Print the data exactly. Pictures stay out.
*** RECORDED DATA ***
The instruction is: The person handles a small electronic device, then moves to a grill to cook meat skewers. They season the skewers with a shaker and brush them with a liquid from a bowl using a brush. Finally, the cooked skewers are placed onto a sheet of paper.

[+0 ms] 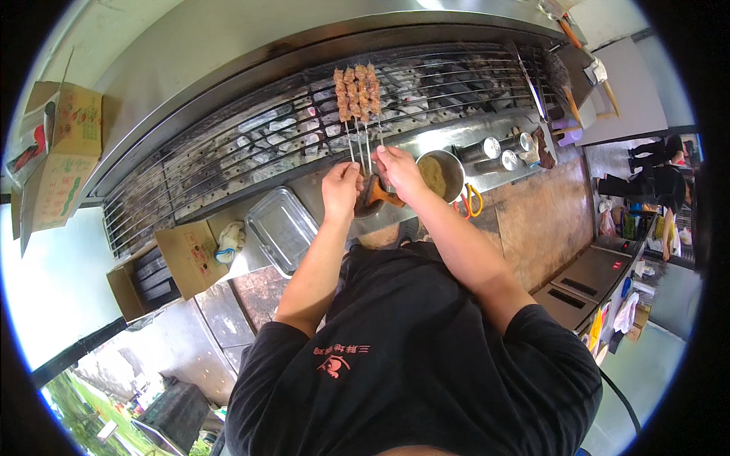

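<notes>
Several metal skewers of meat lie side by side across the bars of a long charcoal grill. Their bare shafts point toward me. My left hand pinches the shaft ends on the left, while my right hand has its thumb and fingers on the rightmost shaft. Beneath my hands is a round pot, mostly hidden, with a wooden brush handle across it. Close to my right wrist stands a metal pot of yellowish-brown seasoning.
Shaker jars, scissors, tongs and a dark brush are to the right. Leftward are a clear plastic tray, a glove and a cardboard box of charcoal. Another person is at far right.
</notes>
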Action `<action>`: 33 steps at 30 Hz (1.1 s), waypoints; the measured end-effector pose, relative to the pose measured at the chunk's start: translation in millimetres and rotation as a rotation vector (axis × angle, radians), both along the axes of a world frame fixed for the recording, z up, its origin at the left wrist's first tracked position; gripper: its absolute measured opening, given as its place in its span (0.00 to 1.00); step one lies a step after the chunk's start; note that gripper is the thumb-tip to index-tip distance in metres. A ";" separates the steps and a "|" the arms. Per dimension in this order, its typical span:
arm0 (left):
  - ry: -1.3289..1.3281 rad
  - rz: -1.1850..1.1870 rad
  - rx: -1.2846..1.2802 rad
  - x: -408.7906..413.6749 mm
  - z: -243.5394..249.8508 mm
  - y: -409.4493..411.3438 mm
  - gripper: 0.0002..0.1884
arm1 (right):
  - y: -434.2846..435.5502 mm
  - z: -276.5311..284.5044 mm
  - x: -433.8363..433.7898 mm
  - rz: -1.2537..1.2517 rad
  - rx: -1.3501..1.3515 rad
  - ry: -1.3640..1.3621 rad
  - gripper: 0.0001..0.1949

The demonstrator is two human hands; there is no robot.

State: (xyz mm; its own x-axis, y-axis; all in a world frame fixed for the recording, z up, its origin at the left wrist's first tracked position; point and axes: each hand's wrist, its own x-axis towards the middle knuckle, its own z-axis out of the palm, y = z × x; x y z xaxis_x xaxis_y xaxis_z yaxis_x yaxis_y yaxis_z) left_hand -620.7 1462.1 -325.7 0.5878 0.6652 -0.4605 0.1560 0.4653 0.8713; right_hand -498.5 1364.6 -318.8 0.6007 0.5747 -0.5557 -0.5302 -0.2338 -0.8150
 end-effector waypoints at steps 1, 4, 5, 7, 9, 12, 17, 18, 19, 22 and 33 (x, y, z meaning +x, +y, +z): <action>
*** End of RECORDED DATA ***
EXERCISE OUTPUT:
The instruction is: The person handles a small electronic device, then moves to a grill to cook meat skewers. They season the skewers with a shaker and brush them with a liquid from a bowl using a brush. Finally, the cooked skewers are placed onto a sheet of paper.

[+0 ms] 

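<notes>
Several metal skewers of meat lie side by side across the bars of a long charcoal grill. Their bare shafts point toward me. My left hand pinches the shaft ends on the left, while my right hand has its thumb and fingers on the rightmost shaft. Beneath my hands is a round pot, mostly hidden, with a wooden brush handle across it. Close to my right wrist stands a metal pot of yellowish-brown seasoning.
Shaker jars, scissors, tongs and a dark brush are to the right. Leftward are a clear plastic tray, a glove and a cardboard box of charcoal. Another person is at far right.
</notes>
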Action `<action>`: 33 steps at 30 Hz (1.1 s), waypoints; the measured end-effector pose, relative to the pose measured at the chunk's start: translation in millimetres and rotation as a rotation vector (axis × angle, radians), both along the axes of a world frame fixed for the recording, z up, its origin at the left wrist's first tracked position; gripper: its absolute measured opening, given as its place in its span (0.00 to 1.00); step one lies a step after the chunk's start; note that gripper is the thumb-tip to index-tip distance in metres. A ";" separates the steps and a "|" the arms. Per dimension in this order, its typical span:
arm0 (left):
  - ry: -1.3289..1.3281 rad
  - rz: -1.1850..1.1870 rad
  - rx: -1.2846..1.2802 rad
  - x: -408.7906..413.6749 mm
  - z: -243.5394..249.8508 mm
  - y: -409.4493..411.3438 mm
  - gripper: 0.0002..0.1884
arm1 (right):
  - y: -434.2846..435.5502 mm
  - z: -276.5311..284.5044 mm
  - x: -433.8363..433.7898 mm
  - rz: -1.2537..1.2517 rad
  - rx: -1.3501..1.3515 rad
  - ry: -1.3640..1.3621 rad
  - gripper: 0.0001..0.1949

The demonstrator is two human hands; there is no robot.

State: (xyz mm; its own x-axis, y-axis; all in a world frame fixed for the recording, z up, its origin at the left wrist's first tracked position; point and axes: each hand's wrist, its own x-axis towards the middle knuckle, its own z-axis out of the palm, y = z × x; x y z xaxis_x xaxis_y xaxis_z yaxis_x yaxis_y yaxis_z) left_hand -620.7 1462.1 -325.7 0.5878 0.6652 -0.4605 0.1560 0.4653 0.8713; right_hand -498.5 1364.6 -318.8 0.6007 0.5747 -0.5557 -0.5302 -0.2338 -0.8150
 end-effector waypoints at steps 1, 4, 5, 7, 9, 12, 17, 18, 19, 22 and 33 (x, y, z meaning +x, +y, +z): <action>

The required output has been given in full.